Когда от города остались одни руины, солдатам было разрешено в течение нескольких дней грабить все, что удастся найти, кроме золота, серебра и посвящений в храмы. Отличившиеся в боях получили награды, кроме тех лишь, кто так несвоевременно мародерствовал в храме Решефа, а в Рим с вестью о долгожданной победе был отправлен самый быстроходный корабль. Когда он прибыл, был уже вечер, но новость так обрадовала римских граждан, что ликованию не было предела: «…все выбежали на улицы и всю ночь провели вместе, радуясь и обнимаясь, как будто только теперь они стали свободными от страха, только теперь почувствовали, что могут безопасно властвовать над другими, только теперь уверились в твердости своего господства и одержали такую победу, какую никогда раньше не одерживали.

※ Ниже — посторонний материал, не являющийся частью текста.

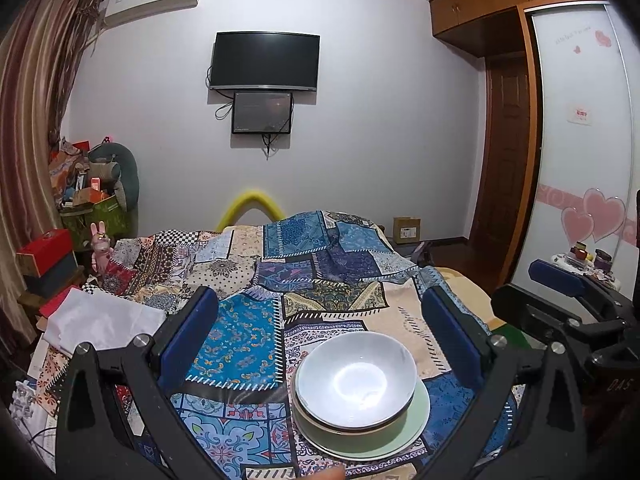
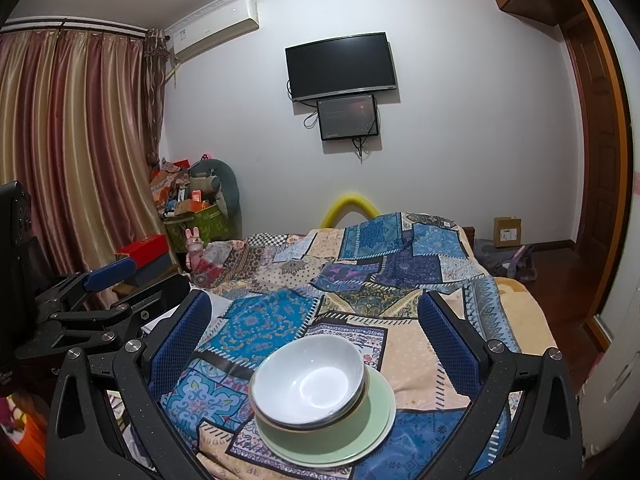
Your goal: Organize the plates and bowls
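Observation:
A white bowl (image 1: 356, 376) is nested in a green bowl (image 1: 344, 428), which stands on a pale green plate (image 1: 412, 420) on the patchwork bedspread (image 1: 248, 344). The stack sits low in the left wrist view, between the fingers but toward the right one. My left gripper (image 1: 320, 328) is open and empty above and behind the stack. In the right wrist view the white bowl (image 2: 310, 380), green bowl (image 2: 316, 432) and plate (image 2: 380, 408) lie between the fingers. My right gripper (image 2: 314, 332) is open and empty.
The right gripper shows at the right edge of the left wrist view (image 1: 568, 304); the left gripper shows at the left of the right wrist view (image 2: 100, 292). White cloth (image 1: 100, 320) lies at the bed's left. Boxes (image 1: 48, 256) and clutter stand by the curtain (image 2: 72, 152).

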Action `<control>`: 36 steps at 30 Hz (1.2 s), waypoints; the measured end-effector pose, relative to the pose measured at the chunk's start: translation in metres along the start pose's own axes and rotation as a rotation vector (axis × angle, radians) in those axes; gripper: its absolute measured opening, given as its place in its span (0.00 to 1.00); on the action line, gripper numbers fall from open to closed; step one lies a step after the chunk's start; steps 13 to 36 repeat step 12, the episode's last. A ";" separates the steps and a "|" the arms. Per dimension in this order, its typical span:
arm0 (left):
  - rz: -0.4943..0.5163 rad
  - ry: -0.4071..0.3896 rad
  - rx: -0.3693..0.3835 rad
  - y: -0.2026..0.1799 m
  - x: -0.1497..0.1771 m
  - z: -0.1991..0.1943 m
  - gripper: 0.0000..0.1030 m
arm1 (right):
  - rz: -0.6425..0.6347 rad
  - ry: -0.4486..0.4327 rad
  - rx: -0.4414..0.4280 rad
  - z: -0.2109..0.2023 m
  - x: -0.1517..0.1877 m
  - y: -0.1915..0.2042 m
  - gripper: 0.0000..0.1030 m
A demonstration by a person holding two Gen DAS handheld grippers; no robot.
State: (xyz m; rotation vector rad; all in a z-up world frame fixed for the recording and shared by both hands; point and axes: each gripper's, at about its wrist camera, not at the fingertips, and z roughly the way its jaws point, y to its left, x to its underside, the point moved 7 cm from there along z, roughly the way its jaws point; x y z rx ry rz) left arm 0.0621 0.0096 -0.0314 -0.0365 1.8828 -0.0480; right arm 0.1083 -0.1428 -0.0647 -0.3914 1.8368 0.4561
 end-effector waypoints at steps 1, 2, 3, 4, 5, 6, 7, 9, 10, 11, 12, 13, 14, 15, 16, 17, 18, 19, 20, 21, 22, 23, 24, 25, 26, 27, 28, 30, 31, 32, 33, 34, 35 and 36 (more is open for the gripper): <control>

Ведь они сознавали, что и ими самими совершено много блестящих дел, много совершено и их отцами в войнах против македонян, иберов, и недавно еще против Антиоха Великого, и в самой Италии; но ни одной другой войны они не знали такой близкой, как бы у своих дверей, и такой страшной для них самих вследствие храбрости, ума и смелости врагов, особенно опасной вследствие их коварства. Они напоминали друг другу, что перенесли они от карфагенян в Сицилии, Иберии и в самой Италии в течение шестнадцати лет, когда Ганнибал сжег у них четыреста городов и в одних битвах погубил триста тысяч человек и часто подступал к самому Риму, подвергая его крайней опасности. Думая об этом, они так были поражены победой, что не верили ей, и вновь спрашивали друг друга, действительно ли разрушен Карфаген; всю ночь они разговаривали о том, как у карфагенян было отнято оружие и как они тотчас против ожидания сделали другое, как были отняты корабли и они вновь выстроили флот из старого дерева; как у них было закрыто устье гавани и как они в течение немногих дней вырыли другое устье. У всех на устах были рассказы о высоте стен, величине камней и том огне, который враги не раз бросали на машины. Одним словом, они передавали друг другу события этой войны, как будто только что их видели своими собственными глазами, помогая жестами тому, что они хотели представить словами. И им казалось, что они видят Сципиона, быстро появляющегося повсюду на лестницах, у кораблей, у ворот, в битвах. Так провели римляне ночь» (Аппиан, Ливия, 134).